▸ **To do**
Repeat the data that follows, keeping every character intact.

▸ **Data below**
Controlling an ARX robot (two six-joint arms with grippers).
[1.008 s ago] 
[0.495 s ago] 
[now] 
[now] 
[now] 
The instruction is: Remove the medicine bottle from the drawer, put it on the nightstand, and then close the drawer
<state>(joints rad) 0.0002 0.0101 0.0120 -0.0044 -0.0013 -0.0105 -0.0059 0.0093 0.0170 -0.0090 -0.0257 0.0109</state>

▸ **Answer section**
Controlling an ARX robot (two six-joint arms with grippers).
[1.008 s ago] 
[0.495 s ago] 
[now] 
[now] 
[now] 
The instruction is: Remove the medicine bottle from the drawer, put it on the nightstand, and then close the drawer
<state>(joints rad) 0.0002 0.0101 0.0120 -0.0044 -0.0013 -0.0105 -0.0059 0.0093 0.0170 -0.0090 -0.0257 0.0109</state>

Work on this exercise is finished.